→ **EXERCISE REQUIREMENTS**: An exact reprint of the data below is required, line for line.

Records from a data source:

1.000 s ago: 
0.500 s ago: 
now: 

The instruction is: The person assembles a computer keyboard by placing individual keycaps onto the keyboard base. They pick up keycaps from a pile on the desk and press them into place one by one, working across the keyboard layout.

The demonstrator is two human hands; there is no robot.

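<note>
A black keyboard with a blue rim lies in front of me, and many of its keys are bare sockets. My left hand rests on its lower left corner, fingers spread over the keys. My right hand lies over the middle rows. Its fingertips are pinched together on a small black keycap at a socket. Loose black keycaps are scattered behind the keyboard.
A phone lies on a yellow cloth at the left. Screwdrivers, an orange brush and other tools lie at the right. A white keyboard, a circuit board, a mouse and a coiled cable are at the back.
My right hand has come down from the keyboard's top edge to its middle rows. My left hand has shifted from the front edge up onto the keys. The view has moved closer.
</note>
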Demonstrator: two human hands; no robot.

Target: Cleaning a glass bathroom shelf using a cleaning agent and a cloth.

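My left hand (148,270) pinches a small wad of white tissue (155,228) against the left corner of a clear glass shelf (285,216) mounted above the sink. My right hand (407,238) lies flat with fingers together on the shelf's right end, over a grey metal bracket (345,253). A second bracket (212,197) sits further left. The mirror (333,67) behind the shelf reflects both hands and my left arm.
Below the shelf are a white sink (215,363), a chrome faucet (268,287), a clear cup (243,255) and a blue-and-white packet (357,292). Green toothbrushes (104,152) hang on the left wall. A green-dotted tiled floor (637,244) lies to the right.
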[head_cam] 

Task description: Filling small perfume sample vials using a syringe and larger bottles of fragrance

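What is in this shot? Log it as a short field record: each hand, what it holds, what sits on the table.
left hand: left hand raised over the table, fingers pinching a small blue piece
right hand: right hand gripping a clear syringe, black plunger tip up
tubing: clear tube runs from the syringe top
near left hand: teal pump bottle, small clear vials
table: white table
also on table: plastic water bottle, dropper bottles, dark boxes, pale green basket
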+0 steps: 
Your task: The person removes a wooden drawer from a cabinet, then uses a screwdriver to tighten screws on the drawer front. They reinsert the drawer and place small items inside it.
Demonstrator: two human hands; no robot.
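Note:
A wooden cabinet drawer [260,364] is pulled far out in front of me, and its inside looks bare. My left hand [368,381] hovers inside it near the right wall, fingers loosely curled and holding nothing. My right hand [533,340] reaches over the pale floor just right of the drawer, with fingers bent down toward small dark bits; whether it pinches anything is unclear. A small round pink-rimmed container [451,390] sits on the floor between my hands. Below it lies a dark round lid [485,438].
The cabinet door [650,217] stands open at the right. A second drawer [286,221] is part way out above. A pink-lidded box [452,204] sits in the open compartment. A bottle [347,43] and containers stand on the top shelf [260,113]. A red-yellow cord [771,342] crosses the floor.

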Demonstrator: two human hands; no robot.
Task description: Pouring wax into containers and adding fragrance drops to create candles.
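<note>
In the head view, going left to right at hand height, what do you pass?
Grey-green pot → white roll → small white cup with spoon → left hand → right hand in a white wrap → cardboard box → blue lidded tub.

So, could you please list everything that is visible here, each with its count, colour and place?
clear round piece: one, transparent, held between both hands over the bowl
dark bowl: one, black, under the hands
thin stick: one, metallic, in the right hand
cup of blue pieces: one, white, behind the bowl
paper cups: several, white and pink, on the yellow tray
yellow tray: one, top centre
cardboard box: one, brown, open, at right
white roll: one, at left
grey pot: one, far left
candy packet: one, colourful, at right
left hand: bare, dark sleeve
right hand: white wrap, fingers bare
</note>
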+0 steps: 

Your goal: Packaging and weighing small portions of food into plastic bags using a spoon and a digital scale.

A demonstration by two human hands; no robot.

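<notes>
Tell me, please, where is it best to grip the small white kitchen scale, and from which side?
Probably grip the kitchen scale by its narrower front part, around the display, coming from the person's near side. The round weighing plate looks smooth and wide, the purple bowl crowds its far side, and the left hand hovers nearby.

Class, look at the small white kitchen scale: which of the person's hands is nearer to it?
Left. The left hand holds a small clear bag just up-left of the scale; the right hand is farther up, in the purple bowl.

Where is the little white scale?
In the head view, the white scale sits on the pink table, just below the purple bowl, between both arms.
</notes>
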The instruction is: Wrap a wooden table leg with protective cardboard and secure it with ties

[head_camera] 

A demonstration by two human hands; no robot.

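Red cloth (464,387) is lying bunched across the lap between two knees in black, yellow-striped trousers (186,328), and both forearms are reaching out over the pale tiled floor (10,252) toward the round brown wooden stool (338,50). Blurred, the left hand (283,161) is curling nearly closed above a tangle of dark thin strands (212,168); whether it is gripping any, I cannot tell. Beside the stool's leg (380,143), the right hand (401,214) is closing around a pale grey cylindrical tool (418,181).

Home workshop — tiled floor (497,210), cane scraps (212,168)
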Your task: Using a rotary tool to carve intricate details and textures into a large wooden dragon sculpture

→ **WRITTEN RESPONSE**:
1.000 s ago: 
0.500 s ago: 
now: 

The instruction is: The person assembles a computer keyboard by placing individual keycaps onto the keyboard base. They pick up keycaps from a pile on the desk and press them into place one by one, working across the keyboard layout.

The demonstrator is two human hands; there is no robot.

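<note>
A black keyboard with a blue rim lies in front of me, and many of its keys are bare sockets. My left hand rests on its lower left corner, fingers spread over the keys. My right hand lies over the middle rows. Its fingertips are pinched together on a small black keycap at a socket. Loose black keycaps are scattered behind the keyboard.
A phone lies on a yellow cloth at the left. Screwdrivers, an orange brush and other tools lie at the right. A white keyboard, a circuit board, a mouse and a coiled cable are at the back.
My right hand has come down from the keyboard's top edge to its middle rows. My left hand has shifted from the front edge up onto the keys. The view has moved closer.
</note>
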Demonstrator: two human hands; no robot.

Target: Cleaning a glass bathroom shelf using a cleaning agent and a cloth.

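My left hand (148,270) pinches a small wad of white tissue (155,228) against the left corner of a clear glass shelf (285,216) mounted above the sink. My right hand (407,238) lies flat with fingers together on the shelf's right end, over a grey metal bracket (345,253). A second bracket (212,197) sits further left. The mirror (333,67) behind the shelf reflects both hands and my left arm.
Below the shelf are a white sink (215,363), a chrome faucet (268,287), a clear cup (243,255) and a blue-and-white packet (357,292). Green toothbrushes (104,152) hang on the left wall. A green-dotted tiled floor (637,244) lies to the right.
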[head_cam] 

Task description: Filling small perfume sample vials using a syringe and larger bottles of fragrance

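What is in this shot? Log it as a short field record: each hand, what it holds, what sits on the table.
left hand: left hand raised over the table, fingers pinching a small blue piece
right hand: right hand gripping a clear syringe, black plunger tip up
tubing: clear tube runs from the syringe top
near left hand: teal pump bottle, small clear vials
table: white table
also on table: plastic water bottle, dropper bottles, dark boxes, pale green basket
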+0 steps: 
Your task: The person removes a wooden drawer from a cabinet, then uses a screwdriver to tighten screws on the drawer front. They reinsert the drawer and place small items inside it.
Demonstrator: two human hands; no robot.
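Note:
A wooden cabinet drawer [260,364] is pulled far out in front of me, and its inside looks bare. My left hand [368,381] hovers inside it near the right wall, fingers loosely curled and holding nothing. My right hand [533,340] reaches over the pale floor just right of the drawer, with fingers bent down toward small dark bits; whether it pinches anything is unclear. A small round pink-rimmed container [451,390] sits on the floor between my hands. Below it lies a dark round lid [485,438].
The cabinet door [650,217] stands open at the right. A second drawer [286,221] is part way out above. A pink-lidded box [452,204] sits in the open compartment. A bottle [347,43] and containers stand on the top shelf [260,113]. A red-yellow cord [771,342] crosses the floor.
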
Demonstrator: two human hands; no robot.
Task description: Pouring wax into containers and adding fragrance drops to create candles.
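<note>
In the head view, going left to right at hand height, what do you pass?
Grey-green pot → white roll → small white cup with spoon → left hand → right hand in a white wrap → cardboard box → blue lidded tub.

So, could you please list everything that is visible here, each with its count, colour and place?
clear round piece: one, transparent, held between both hands over the bowl
dark bowl: one, black, under the hands
thin stick: one, metallic, in the right hand
cup of blue pieces: one, white, behind the bowl
paper cups: several, white and pink, on the yellow tray
yellow tray: one, top centre
cardboard box: one, brown, open, at right
white roll: one, at left
grey pot: one, far left
candy packet: one, colourful, at right
left hand: bare, dark sleeve
right hand: white wrap, fingers bare
</note>
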+0 steps: 

Your goal: Packaging and weighing small portions of food into plastic bags using a spoon and a digital scale.

A demonstration by two human hands; no robot.

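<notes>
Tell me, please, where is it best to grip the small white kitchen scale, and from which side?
Probably grip the kitchen scale by its narrower front part, around the display, coming from the person's near side. The round weighing plate looks smooth and wide, the purple bowl crowds its far side, and the left hand hovers nearby.

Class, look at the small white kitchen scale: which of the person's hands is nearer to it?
Left. The left hand holds a small clear bag just up-left of the scale; the right hand is farther up, in the purple bowl.

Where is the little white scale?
In the head view, the white scale sits on the pink table, just below the purple bowl, between both arms.
</notes>
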The instruction is: Wrap a wooden table leg with protective cardboard and secure it with ties

[head_camera] 

A demonstration by two human hands; no robot.

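Red cloth (464,387) is lying bunched across the lap between two knees in black, yellow-striped trousers (186,328), and both forearms are reaching out over the pale tiled floor (10,252) toward the round brown wooden stool (338,50). Blurred, the left hand (283,161) is curling nearly closed above a tangle of dark thin strands (212,168); whether it is gripping any, I cannot tell. Beside the stool's leg (380,143), the right hand (401,214) is closing around a pale grey cylindrical tool (418,181).

Home workshop — tiled floor (497,210), cane scraps (212,168)
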Your task: Using a rotary tool to carve intricate details and textures into a large wooden dragon sculpture

Now the exercise is finished.